What the task asks
The lines from the start of the records below through the line containing "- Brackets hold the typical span" are to be copied exactly, both ends included, with nothing added.

[[ Listed entries, beginning ]]

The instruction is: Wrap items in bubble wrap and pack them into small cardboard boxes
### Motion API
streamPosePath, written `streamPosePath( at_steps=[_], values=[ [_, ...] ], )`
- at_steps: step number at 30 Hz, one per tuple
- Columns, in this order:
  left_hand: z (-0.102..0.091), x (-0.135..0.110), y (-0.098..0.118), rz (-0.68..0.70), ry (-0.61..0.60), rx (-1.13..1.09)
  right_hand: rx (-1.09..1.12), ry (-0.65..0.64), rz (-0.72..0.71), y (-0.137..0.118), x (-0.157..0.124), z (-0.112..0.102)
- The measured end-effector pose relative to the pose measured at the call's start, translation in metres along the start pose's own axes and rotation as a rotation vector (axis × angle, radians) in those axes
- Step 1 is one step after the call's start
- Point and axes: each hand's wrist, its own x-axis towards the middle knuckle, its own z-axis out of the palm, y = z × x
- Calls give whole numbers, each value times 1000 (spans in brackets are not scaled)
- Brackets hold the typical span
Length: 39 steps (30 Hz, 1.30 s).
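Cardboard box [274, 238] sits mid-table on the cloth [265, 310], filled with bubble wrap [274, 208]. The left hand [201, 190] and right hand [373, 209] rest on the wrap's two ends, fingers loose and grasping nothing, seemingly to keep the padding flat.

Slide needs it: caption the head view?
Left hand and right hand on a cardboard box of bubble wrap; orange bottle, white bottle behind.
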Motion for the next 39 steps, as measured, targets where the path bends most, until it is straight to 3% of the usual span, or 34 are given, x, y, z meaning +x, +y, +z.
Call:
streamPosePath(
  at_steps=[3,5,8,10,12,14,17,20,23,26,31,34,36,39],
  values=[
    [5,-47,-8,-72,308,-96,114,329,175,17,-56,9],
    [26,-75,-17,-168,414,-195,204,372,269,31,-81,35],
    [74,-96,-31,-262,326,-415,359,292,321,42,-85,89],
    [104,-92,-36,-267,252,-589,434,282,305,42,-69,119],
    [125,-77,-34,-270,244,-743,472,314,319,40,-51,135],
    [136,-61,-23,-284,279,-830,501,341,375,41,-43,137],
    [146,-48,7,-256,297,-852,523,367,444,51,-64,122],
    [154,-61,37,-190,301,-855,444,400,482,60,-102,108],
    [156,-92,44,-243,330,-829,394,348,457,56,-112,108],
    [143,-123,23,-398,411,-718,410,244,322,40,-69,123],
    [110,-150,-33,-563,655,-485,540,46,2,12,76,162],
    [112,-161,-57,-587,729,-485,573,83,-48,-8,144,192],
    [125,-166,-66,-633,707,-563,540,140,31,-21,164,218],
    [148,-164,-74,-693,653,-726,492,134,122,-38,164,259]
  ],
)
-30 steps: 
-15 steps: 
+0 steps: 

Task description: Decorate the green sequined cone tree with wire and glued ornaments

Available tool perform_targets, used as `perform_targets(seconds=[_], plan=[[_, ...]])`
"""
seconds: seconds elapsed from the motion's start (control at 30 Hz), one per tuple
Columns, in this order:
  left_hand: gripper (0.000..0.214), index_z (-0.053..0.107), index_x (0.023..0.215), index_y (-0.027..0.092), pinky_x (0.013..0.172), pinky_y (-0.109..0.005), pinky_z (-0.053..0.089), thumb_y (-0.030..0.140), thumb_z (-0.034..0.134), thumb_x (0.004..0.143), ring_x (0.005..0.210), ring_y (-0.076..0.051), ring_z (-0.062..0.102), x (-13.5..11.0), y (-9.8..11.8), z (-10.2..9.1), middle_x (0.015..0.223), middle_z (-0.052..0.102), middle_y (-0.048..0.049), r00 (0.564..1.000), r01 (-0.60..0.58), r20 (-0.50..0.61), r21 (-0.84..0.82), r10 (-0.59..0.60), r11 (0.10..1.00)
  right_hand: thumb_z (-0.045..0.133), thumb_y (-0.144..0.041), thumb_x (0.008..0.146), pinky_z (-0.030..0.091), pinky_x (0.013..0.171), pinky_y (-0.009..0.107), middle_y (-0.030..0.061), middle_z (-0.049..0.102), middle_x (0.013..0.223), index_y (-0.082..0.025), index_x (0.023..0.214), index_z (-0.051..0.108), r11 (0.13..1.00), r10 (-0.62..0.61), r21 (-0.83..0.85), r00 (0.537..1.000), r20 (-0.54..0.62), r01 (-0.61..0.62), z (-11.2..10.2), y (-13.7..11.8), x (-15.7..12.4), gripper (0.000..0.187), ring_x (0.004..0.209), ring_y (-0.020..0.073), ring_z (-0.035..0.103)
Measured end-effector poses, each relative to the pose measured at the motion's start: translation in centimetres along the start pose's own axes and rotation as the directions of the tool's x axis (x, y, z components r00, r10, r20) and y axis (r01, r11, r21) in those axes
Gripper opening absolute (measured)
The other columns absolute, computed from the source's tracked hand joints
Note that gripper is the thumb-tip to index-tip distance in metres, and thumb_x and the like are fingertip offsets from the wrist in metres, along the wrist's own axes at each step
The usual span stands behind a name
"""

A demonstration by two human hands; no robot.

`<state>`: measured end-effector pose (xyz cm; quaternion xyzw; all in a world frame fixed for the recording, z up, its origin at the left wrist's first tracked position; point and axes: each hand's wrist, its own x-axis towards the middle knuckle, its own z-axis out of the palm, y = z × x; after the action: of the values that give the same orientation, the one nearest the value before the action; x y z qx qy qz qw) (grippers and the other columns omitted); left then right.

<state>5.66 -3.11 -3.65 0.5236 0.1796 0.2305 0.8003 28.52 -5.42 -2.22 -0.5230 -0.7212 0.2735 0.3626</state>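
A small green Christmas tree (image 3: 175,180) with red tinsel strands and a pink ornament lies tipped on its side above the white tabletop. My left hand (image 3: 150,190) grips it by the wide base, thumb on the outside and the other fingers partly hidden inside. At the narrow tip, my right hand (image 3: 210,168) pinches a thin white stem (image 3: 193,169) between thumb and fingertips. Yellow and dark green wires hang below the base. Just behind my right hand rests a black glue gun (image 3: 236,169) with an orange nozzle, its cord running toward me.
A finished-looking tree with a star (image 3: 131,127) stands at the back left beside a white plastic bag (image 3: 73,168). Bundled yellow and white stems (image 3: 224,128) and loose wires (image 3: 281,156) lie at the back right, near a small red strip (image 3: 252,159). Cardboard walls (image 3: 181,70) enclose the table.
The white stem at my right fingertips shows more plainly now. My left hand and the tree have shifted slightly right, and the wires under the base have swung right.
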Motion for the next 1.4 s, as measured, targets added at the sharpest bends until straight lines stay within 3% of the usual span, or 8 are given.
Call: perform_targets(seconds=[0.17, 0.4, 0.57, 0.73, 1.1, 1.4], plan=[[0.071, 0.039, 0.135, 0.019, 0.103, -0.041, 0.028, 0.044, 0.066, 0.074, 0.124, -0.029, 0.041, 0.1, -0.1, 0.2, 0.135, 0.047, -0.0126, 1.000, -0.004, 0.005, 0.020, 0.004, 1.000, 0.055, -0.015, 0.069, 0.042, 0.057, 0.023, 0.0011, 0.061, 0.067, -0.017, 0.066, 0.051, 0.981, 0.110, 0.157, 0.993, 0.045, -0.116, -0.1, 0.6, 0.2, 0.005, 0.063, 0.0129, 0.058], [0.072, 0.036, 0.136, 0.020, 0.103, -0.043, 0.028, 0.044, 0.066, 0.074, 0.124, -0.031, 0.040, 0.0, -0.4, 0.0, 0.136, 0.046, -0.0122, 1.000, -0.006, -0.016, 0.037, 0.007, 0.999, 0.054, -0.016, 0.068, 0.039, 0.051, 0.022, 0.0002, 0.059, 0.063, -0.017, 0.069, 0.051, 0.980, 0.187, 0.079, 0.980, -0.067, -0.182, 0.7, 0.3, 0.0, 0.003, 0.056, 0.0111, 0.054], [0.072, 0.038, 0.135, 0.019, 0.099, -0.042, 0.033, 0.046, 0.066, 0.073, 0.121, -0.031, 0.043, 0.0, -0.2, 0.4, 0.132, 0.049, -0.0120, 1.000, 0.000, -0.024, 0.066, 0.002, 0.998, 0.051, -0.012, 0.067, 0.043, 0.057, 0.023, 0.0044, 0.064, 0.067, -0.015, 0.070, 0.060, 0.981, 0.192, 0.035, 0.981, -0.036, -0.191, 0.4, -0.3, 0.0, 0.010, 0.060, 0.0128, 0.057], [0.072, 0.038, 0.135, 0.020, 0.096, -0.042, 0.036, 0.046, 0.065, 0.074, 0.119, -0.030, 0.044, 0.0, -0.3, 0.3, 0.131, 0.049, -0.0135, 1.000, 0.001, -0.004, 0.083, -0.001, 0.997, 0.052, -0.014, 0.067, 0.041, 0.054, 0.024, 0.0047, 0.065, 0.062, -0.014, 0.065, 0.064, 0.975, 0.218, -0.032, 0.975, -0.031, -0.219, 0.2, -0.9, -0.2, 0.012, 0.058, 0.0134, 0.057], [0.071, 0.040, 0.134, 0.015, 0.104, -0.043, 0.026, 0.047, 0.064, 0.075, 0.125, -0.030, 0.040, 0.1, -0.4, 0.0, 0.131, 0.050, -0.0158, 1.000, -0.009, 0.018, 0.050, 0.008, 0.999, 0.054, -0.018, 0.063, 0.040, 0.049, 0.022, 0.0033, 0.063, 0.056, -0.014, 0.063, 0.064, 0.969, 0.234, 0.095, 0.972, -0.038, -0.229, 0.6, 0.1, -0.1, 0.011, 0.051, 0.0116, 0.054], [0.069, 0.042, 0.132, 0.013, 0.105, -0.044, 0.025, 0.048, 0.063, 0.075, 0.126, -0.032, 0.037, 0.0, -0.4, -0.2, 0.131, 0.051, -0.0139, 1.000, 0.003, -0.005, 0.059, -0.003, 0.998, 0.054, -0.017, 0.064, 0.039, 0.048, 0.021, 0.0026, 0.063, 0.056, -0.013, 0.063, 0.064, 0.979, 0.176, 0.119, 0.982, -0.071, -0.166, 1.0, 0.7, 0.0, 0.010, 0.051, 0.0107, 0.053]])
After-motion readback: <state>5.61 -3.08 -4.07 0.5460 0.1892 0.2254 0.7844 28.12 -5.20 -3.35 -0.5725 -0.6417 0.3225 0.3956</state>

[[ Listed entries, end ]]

Problem solution
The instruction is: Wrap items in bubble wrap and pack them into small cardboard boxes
### Motion API
streamPosePath, written `streamPosePath( at_steps=[_], values=[ [_, ...] ], )`
- at_steps: step number at 30 Hz, one per tuple
- Columns, in this order:
  left_hand: z (-0.102..0.091), x (-0.135..0.110), y (-0.098..0.118), rz (-0.68..0.70), ry (-0.61..0.60), rx (-1.13..1.09)
  right_hand: rx (-1.09..1.12), ry (-0.65..0.64), rz (-0.72..0.71), y (-0.137..0.118), x (-0.157..0.124), z (-0.112..0.102)
- The measured end-effector pose relative to the pose measured at the call's start, translation in metres along the start pose's own axes and rotation as a rotation vector (axis × angle, radians) in those axes
- Step 1 is one step after the call's start
- Point and axes: each hand's wrist, its own x-axis towards the middle knuckle, its own z-axis out of the palm, y = z × x
- Calls give whole numbers, each value times 1000 (spans in brackets are not scaled)
- Brackets hold the typical span

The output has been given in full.